Now let us measure the first register. From the expression above, we can read off the probability P(s) to measure a certain value of s – we just have to add up the squares of all amplitudes with this value of s. This gives us

$P(s) = \frac{1}{AN} \big| \sum_{j=0}^{A-1} \eta^{jrs} \big|^2$

This looks complicated, but in fact this is again a geometric series with coefficient $q = \eta^{rs}$ . To see how the value of the series depends on s, let us assume for a moment that the period divides N (which is very unlikely in practice as N is a power of two, but let us assume this anyway just for the sake of argument), i.e. that N = r u with the frequency u being an integer. Thus, if s is a multiple of u, the coefficient q is equal to one (as $\eta^N = 1$ ) and the geometric series sums up to A, giving probability 1 / N to measure this value. If, however, s is not a multiple of u, the value of the geometric series is

$\frac{1 - q^A}{1 - q}$

But in our case, A is of course simply equal to u, and therefore q^A is equal to one. Thus the amplitude is zero! We find – note the similarity to our analysis of the Fourier transform of a periodic sequence – that P(s) is sharply peaked at multiples of $u = \frac{N}{r}$ !

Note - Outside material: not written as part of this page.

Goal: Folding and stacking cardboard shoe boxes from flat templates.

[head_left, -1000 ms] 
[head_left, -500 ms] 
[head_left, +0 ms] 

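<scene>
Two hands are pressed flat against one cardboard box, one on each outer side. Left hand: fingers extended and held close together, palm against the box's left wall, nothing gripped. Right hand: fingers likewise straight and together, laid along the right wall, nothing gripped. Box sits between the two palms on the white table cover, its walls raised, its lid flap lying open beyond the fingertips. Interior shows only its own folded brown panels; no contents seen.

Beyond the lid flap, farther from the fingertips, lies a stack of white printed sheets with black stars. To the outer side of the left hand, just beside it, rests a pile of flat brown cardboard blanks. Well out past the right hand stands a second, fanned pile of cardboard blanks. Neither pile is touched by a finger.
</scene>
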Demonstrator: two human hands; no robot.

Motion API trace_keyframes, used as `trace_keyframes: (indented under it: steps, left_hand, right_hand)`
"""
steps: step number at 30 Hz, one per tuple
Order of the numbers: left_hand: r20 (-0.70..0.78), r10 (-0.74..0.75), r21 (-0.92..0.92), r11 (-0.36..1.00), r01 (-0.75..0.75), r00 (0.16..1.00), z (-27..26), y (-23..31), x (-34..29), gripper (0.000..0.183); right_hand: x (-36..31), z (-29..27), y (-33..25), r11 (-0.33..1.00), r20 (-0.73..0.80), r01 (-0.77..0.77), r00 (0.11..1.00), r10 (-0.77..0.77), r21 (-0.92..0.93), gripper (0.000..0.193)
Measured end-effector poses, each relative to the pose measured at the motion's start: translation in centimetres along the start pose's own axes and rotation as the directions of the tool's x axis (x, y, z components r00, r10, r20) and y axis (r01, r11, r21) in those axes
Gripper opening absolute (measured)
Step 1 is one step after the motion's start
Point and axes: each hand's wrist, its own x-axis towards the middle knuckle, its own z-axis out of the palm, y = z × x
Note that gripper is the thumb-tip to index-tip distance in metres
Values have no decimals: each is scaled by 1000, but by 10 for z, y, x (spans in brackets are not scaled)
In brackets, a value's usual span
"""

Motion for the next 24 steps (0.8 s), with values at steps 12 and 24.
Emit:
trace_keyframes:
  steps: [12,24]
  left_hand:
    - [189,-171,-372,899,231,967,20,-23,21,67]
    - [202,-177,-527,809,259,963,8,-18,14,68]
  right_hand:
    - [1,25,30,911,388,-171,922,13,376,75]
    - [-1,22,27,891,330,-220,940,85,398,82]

We were able to derive this result using a few simplifications – an additional measurement and the assumption that the frequency is an integer. However, as carried out by Shor in [2], a careful analysis shows that these assumptions are not needed. In fact, one can show (if you want to see all the nitty-gritty details, you could look at Shor’s paper or at my notes on GitHub that are based on an argument that I have seen first in Preskill’s lecture notes) that with reasonably high probability, the result s of the measurement will be such that

$\big| \{sr\}_N \big| \leq \frac{r}{2}$

where $\{sr\}_N$ denotes the residual of sr modulo N. Intuitively, this means that with high probability, the residual is very small, i.e. rs is close to a multiple of N, i.e. s is close to a multiple of N / r. In other words, it shows that in fact, P(s) has peaks at multiples of N / r.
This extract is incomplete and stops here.